Spazi digitali, opportunità e rischi
I casi “Mia Moglie” e “Phica.eu” hanno scoperchiato un grave problema sociale: quello degli spazi digitali aperti. Mondi in cui chiunque può entrare e, in questo caso, coloro che erano attivi in questo spazio, si sentivano liberi di poter divulgare immagini private senza consenso delle dirette interessate. L’avvocato Lucia Maggi ha spiegato che tutto questo per l’ordinamento giuridico italiano è un reato: «Si chiama “deepfake“, ovvero diffusione di immagini o contenuti senza il consenso del diretto interessato. Ed è sempre un reato. Nei casi citati, secondo alcune indagini, circa il 35% delle vittime non sapeva di essere vittima di un reato. E la vera rivoluzione deve partire proprio da noi». Un pensiero condiviso anche dalla scrittrice Carolina Capria, che da sempre si batte per l’uguaglianza e per abbattere le differenze di genere: «Negli spazi digitali accade quello che succede anche in quelli reali, ma con meno controlli. A differenza di altri luoghi, Mia Moglie era una pagina aperta su Facebook che veniva anche consigliata dagli algoritmi. Qui dentro c’erano immagini di donne, ragazzine e anche bambine fotografate senza il loro consenso. Chiunque poteva accedervi e vederle, all’interno di quello che definirei un “vero e proprio stupro digitale” in cui mi è venuto naturale intervenire e provare qualcosa. Resta centrale capire che non è colpa delle donne se viene violato uno spazio personale e ho fiducia nei ragazzi e nelle ragazze di oggi che possano accendere ancora di più un faro su questo tema che spesso resta in sordina».
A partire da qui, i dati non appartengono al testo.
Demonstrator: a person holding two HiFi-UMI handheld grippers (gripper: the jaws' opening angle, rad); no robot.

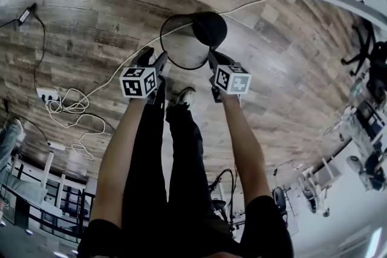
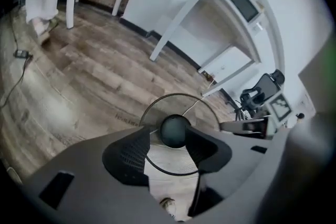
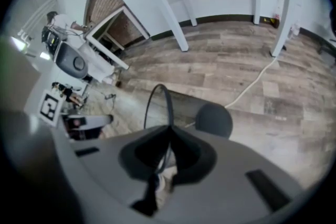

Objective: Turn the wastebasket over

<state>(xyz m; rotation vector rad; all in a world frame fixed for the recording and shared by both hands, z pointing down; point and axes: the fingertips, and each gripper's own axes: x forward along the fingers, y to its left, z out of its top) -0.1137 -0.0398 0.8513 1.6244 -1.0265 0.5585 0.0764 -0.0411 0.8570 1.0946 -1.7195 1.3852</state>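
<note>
Wastebasket status: the black round wire-mesh wastebasket (image 1: 192,39) is on the wood-plank floor (image 1: 272,69), just ahead of the operator's shoe (image 1: 184,96). It's tipped so that in the head view the open rim faces up at me and the solid dark base (image 1: 210,29) sits at the far upper right.

Right tongs (image 3: 169,131) are clenched on the thin wire rim. In the right gripper view both pads pinch the hoop and the rim arcs up out of the jaws.

Left tongs (image 2: 169,139) are released, jaws wide apart. Looking along them I see the rim hoop and the base framed in the gap. They're just beside the rim's left side, and I can't tell if a pad touches it.

A white cable (image 1: 260,2) runs across the floor past the basket.
</note>
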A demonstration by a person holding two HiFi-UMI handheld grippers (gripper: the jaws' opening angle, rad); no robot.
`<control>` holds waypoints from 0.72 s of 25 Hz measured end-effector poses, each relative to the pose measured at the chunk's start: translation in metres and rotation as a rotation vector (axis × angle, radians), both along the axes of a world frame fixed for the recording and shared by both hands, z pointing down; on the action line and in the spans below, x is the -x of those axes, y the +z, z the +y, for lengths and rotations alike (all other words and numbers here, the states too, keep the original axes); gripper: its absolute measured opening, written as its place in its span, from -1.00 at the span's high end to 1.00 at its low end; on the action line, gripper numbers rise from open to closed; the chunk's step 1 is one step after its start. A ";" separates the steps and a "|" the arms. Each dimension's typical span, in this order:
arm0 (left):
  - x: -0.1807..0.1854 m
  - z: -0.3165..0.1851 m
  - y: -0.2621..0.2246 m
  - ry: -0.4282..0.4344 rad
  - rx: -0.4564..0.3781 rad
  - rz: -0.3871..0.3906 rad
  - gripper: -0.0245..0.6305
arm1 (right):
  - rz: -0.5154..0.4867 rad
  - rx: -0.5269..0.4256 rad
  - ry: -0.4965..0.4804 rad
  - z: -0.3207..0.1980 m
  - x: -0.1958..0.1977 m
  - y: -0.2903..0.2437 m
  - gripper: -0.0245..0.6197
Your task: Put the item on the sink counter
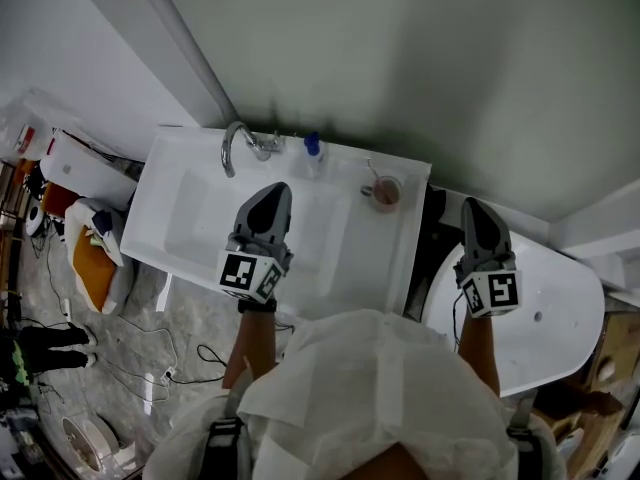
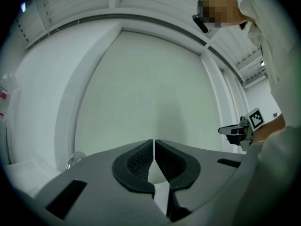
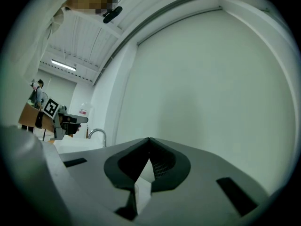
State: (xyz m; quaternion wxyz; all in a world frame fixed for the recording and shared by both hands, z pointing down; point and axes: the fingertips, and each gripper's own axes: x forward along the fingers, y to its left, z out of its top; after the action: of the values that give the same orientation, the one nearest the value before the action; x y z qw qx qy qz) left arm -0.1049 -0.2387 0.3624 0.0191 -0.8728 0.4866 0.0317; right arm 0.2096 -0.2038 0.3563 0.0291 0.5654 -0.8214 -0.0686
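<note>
Both tools are empty. The left tool (image 1: 273, 194) has its jaws pressed together with only the pale wall showing past them, and the right tool (image 1: 476, 208) is likewise closed at the tips on nothing. The left tool hangs over the basin (image 1: 215, 218) of the sink bench (image 1: 392, 263), with the tap (image 1: 236, 144) ahead and slightly to its left. The right tool is off to the side, above a white rounded fixture (image 1: 550, 308) beyond the bench's edge. It is not clear which item the task means. The only small things in view, a blue-capped bottle (image 1: 312, 154) just ahead of the left tool's tip and a cup (image 1: 384, 192) ahead and to its right, already stand on the bench's back rim, well apart from either tool. If one of them is the item, the placing looks finished, and the sound course is to lift the left tool straight back without swinging toward the bottle, which looks tall, narrow and likely to tip. If another item is meant, it is out of view. In that case the jaws must be opened before reaching for it, and it should be set down on the flat strip to the right of the left tool, not in the basin below.
</note>
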 end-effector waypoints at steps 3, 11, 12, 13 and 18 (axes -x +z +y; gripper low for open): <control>-0.001 0.001 -0.003 0.000 -0.008 0.000 0.85 | 0.018 -0.007 0.007 0.000 -0.002 -0.006 0.90; 0.001 0.002 -0.009 0.013 -0.010 0.002 0.85 | 0.013 -0.026 0.023 0.003 -0.010 -0.020 0.90; 0.002 0.002 -0.009 0.011 -0.007 0.002 0.85 | 0.013 -0.027 0.024 0.002 -0.011 -0.021 0.90; 0.002 0.002 -0.008 0.008 -0.004 0.001 0.85 | 0.013 -0.026 0.024 0.002 -0.011 -0.021 0.90; 0.004 0.002 -0.006 0.009 0.001 -0.012 0.85 | 0.010 -0.020 0.021 0.001 -0.010 -0.020 0.90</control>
State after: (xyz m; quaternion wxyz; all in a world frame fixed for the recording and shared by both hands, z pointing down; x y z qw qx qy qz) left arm -0.1090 -0.2365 0.3563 0.0213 -0.8752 0.4826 0.0263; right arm 0.2195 -0.2024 0.3367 0.0281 0.5740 -0.8145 -0.0793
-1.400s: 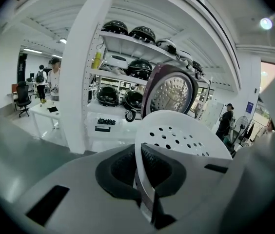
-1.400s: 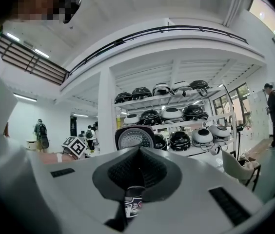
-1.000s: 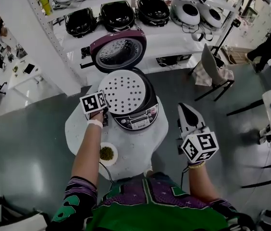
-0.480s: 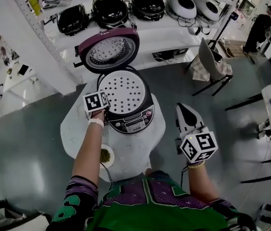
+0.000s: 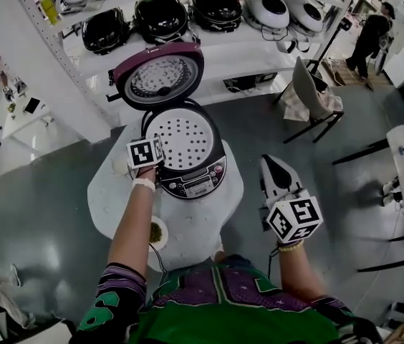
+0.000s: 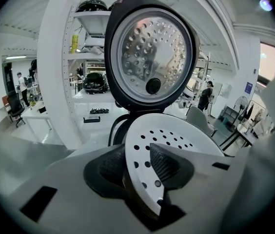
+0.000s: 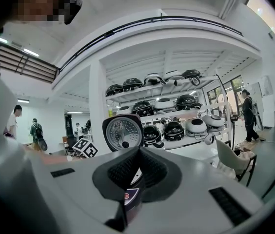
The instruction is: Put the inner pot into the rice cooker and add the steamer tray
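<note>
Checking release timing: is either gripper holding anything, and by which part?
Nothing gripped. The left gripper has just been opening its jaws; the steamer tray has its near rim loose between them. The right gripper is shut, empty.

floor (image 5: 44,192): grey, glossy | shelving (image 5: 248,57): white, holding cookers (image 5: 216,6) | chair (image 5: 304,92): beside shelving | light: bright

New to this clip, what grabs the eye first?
The open rice cooker stands on the small white table at centre, its round lid tipped up behind and a white perforated steamer tray lying across its mouth. The left gripper sits at the tray's left rim, its jaws just opening with the rim between them; the right gripper hangs shut off to the right, clear of the table. Behind, shelves hold rows of more cookers.
</note>
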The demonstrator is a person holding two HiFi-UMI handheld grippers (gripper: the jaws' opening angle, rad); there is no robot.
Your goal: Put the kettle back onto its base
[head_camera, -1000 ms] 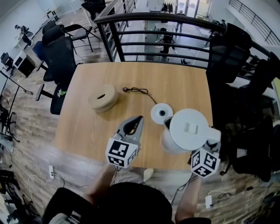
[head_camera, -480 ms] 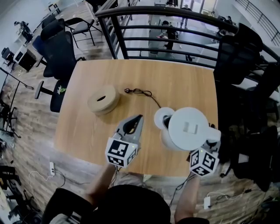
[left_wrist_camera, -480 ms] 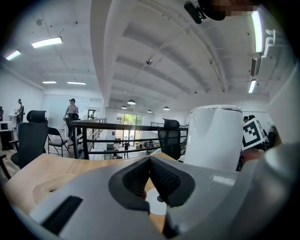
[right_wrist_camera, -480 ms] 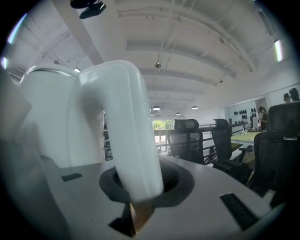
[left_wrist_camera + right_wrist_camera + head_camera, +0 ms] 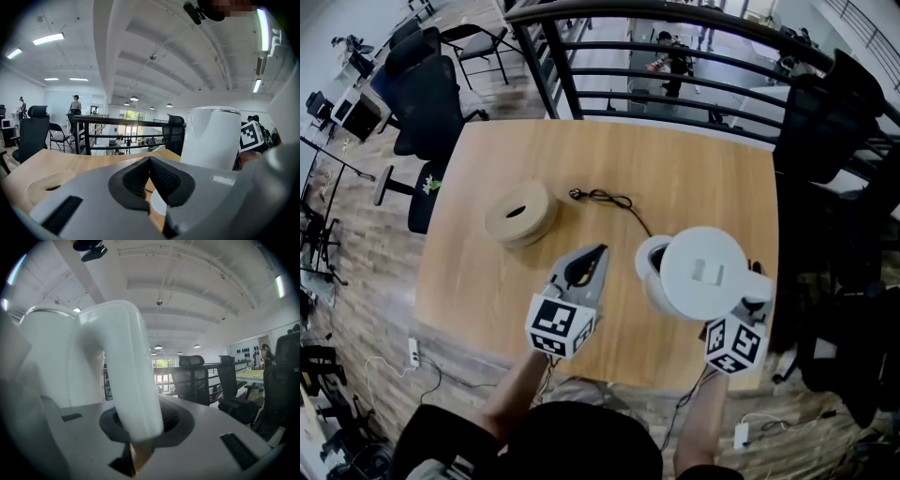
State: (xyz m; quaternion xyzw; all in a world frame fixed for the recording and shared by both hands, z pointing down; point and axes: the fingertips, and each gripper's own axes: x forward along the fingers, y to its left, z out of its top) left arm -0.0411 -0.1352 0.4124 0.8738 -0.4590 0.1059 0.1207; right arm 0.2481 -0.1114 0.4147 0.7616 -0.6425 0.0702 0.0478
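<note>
Right tool (image 5: pixel 140 427) tight on the handle (image 5: pixel 126 376) of the white kettle (image 5: pixel 703 272); left tool (image 5: pixel 150 161) pressed together, near the kettle.

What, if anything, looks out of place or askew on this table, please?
Only the kettle: the right gripper holds it by the handle, off-centre over its base. Nothing looks spilled or damaged.
</note>
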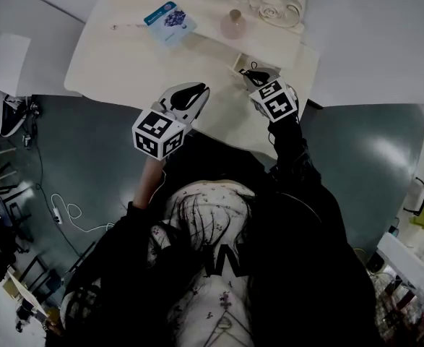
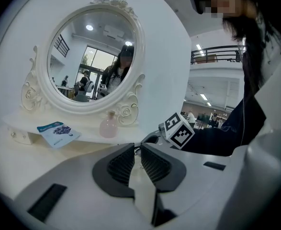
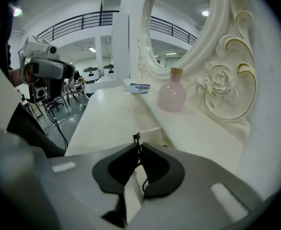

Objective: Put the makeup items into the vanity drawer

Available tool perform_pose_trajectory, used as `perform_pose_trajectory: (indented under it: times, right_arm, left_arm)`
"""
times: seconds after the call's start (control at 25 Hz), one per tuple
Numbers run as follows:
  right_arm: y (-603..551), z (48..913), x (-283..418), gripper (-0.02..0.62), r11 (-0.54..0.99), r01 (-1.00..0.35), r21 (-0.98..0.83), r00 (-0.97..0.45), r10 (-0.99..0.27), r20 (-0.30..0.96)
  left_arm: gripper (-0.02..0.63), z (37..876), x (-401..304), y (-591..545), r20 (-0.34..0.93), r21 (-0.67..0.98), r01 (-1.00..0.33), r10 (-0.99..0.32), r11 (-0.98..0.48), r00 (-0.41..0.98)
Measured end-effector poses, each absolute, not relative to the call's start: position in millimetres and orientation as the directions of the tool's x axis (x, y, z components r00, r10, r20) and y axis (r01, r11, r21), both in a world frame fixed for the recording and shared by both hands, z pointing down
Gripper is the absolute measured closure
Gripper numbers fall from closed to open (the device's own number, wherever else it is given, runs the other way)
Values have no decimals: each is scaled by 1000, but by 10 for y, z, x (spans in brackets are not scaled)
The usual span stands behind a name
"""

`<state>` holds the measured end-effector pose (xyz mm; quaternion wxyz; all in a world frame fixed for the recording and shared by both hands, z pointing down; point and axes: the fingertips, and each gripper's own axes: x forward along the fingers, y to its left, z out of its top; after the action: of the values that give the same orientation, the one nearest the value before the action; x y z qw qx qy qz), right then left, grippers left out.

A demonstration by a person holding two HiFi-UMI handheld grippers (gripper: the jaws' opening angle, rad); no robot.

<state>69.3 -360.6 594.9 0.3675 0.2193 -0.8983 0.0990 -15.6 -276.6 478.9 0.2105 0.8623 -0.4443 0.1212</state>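
Observation:
A small drawer (image 1: 238, 62) stands open in the cream vanity top (image 1: 125, 56), and its white wall (image 3: 152, 131) shows in the right gripper view. My right gripper (image 1: 256, 74) (image 3: 139, 146) hovers right over that drawer, shut on a thin black wire-like item (image 3: 137, 139) that sticks up between its pads. My left gripper (image 1: 190, 94) (image 2: 136, 150) hangs over the vanity's front edge, left of the drawer. Its jaws are together with nothing between them. A pink bottle (image 1: 233, 24) (image 3: 172, 96) and a blue packet (image 1: 170, 21) (image 2: 58, 131) rest on the raised shelf.
An ornate white oval mirror (image 2: 95, 56) rises behind the shelf, with its carved frame (image 3: 226, 85) close to my right gripper. Grey-green floor with cables (image 1: 67, 212) lies left of the vanity. The person's dark sleeve (image 1: 291, 157) reaches to the right gripper.

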Motion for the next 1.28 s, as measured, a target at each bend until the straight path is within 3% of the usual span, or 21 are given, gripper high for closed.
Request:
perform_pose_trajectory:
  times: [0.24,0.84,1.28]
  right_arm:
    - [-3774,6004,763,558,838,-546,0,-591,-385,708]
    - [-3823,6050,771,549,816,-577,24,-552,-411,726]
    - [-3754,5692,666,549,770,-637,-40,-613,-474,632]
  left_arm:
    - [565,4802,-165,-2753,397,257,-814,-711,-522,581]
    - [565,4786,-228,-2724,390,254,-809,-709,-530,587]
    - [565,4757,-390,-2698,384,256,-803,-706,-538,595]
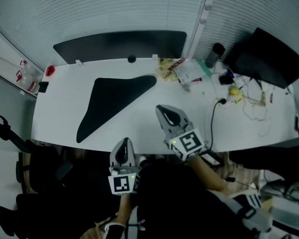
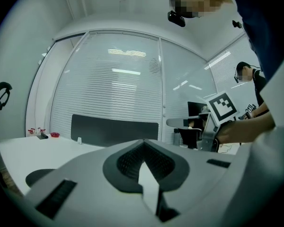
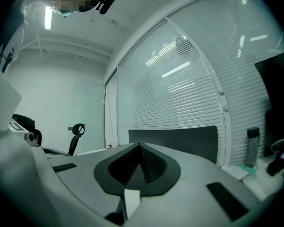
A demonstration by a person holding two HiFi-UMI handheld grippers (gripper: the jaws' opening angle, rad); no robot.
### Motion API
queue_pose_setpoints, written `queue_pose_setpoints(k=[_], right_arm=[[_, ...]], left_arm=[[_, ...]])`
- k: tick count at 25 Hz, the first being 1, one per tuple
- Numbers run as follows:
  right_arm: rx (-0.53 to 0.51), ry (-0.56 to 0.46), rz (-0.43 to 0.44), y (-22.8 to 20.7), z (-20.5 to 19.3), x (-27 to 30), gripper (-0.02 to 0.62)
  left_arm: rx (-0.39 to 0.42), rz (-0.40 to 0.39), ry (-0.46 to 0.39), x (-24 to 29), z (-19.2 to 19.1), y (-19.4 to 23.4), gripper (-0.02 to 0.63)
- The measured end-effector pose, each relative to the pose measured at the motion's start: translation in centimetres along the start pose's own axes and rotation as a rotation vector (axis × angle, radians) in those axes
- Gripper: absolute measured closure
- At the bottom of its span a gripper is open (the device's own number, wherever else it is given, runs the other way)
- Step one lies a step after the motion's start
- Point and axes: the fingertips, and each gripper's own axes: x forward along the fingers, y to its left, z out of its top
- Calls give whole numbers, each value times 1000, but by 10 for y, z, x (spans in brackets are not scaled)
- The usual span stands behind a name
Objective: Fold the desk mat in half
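Observation:
The black desk mat [image 1: 112,101] lies on the white desk [image 1: 154,133], doubled over into a long triangle that narrows toward the front left. Its near tip also shows in the left gripper view [image 2: 38,176]. My left gripper [image 1: 124,141] hangs at the desk's front edge, right of that tip and apart from it, jaws shut on nothing [image 2: 143,143]. My right gripper [image 1: 163,108] hovers over bare desk just right of the mat, also shut and holding nothing [image 3: 138,148]. Its marker cube appears in the left gripper view [image 2: 222,107].
A dark partition panel [image 1: 119,44] runs along the desk's back edge. Snack packets and papers [image 1: 182,69], a dark bottle [image 1: 214,54], a monitor [image 1: 269,59] and tangled cables [image 1: 239,96] crowd the right side. A red item [image 1: 50,71] sits at the back left corner.

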Motion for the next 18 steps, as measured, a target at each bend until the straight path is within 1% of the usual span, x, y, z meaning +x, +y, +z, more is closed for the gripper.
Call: queue_pose_setpoints(k=[4,9,14,16,18], right_arm=[[4,1,-10,-2,-7,-22,594],[-11,18,-12,-2,-12,-37,594],[22,25,-15,-3,-16,-50,594],[34,27,-18,-4,-18,-54,594],[36,32,-25,-6,-22,-58,594]], left_arm=[[-2,-18,0,-2,-8,-13,604],[-2,-26,-13,-1,-5,-19,604],[0,-40,-45,-2,-2,-24,604],[-1,-42,-44,-1,-1,-26,604],[-3,-36,-19,-2,-3,-26,604]])
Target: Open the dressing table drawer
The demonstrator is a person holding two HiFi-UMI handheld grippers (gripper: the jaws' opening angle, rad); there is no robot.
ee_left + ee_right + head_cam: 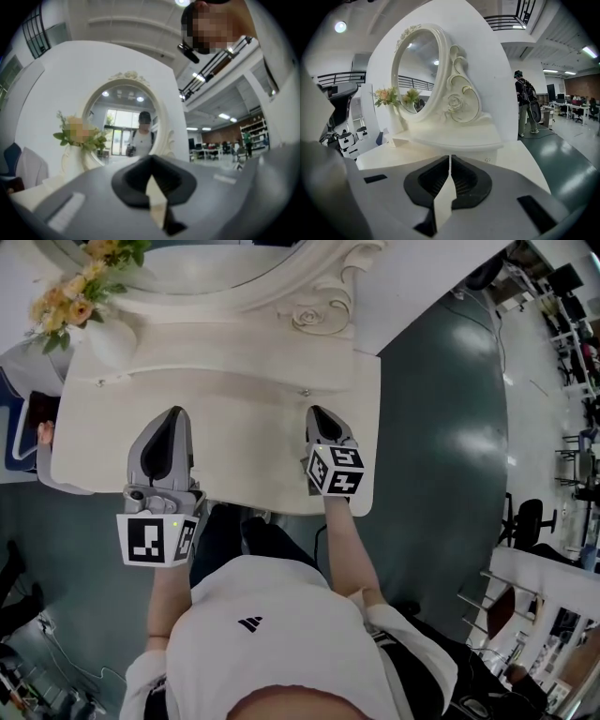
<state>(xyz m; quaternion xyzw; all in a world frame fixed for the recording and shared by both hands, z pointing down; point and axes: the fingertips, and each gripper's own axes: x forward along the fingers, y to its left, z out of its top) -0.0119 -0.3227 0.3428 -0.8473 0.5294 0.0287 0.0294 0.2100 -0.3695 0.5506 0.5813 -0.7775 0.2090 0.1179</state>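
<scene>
White-shirted torso (272, 652) fills the near edge of the head view, forearms reaching forward. Left gripper (172, 414) level over the tabletop, jaws tight together, nothing in them. Right gripper (318, 412) tipped a little downward, jaws barely apart: a hairline slit, empty. Dressing table (244, 427) directly ahead: cream, rounded top bare, low raised tier behind it, oval mirror (417, 70) in a carved scrollwork frame. Small knob (487, 160) on the tier's front; drawer edges cannot be made out. Vase (111, 341) with yellow flowers (80, 287) at the tier's left end. Floor (441, 427) dark green, glossy. Open hall beyond: desks, chairs, a person with backpack (525, 101) standing at right
</scene>
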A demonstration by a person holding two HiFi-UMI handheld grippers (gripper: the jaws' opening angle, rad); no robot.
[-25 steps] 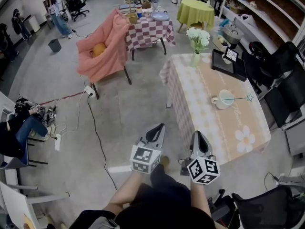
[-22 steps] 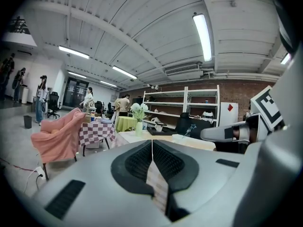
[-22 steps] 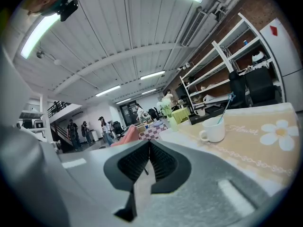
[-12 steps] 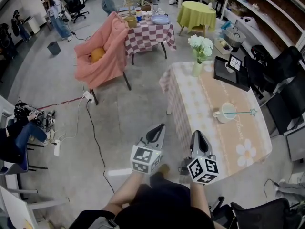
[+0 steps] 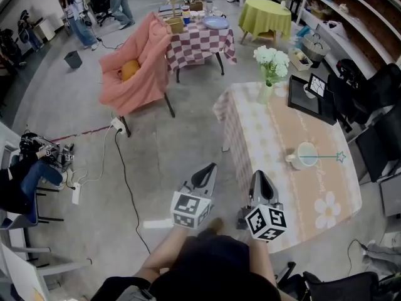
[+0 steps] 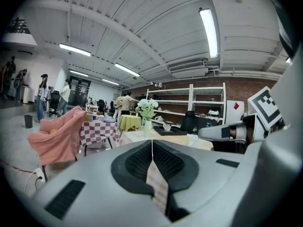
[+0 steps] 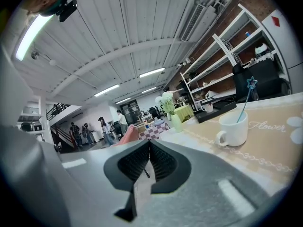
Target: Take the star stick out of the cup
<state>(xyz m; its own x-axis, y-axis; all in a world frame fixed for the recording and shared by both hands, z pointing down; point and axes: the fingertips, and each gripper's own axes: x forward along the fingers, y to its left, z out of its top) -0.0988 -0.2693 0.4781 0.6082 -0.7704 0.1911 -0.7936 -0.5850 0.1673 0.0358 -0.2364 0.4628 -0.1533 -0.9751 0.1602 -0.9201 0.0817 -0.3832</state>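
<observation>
A white cup (image 5: 306, 155) stands on the long table (image 5: 269, 143) with a teal star stick (image 5: 327, 157) leaning out of it to the right; the cup (image 7: 233, 128) and star stick (image 7: 247, 96) also show in the right gripper view. My left gripper (image 5: 209, 170) and right gripper (image 5: 259, 178) are held side by side near the table's near-left edge, well short of the cup. Both are shut with nothing between their jaws (image 6: 152, 148) (image 7: 148, 150).
A vase of white flowers (image 5: 270, 68) and a black tray (image 5: 314, 91) stand at the table's far end. A pink-draped chair (image 5: 139, 68), a checked table (image 5: 199, 39) and a green round table (image 5: 265, 14) lie beyond. Black chairs (image 5: 380, 124) flank the right. People stand at the back.
The view has shifted toward the table: the cup and stick now sit lower and further right in the head view. Both grippers keep their places, still shut.
</observation>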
Psicologia estetica e percezione di sè
Lucia Maggi è una psicologa estetica. «Un termine che ho un po’ coniato io che vengo da tanti anni di attività nel settore del pharma a contatto con medici e dottori», spiega. «Negli anni ho compreso l’affinità tra piacersi, sentirsi belle e la psicologia, il rischio è perdere l’autenticità. Spesso le storie di persone che soffrono e non stanno bene con i proprio corpo sono legate alle proprie esperienze di vita che iniziano, prima di tutto, dalla famiglia. A chi vuole rifare una parte del corpo, per esempio, chiedo sempre: “Con questo ritocco che cosa vuoi comunicare di te?”. Questo perchè tante volte usiamo il corpo ma ci perdiamo e non sappiamo più chi siamo».
La content creator e co-autrice del podcast “Ex bambine ciccione“, Sara Busi ha raccontato la propria esperienza con un corpo con cui faceva i conti quotidianamente: «Nel 2019 pesavo 133 chili, vivevo all’estero e avevo una mia attività nel campo dell’arte. Andava bene, mi ero anche creata un mio team: credo che in Italia tutto questo non sarebbe potuto accadere: devi sempre presentarti “bella”. Comunque, ho deciso a un certo punto di tornare in Italia per provare a risolvere questo problema: mi stavo costruendo una vita ma mi sentivo sempre triste e capivo che questa tristezza derivava da bisogni psico-alimentari e da un rapporto che dovevo recuperare con mia madre. Così ha avuto inizio un lungo percorso affiancato da psicologi e psicoterapeuti culminato con un’operazione di chirurgia bariatrica, di cui parlo anche in un documentario di 5 episodi su YouTube. Oggi mi sento bene, con mia mamma siamo contente e sono felice».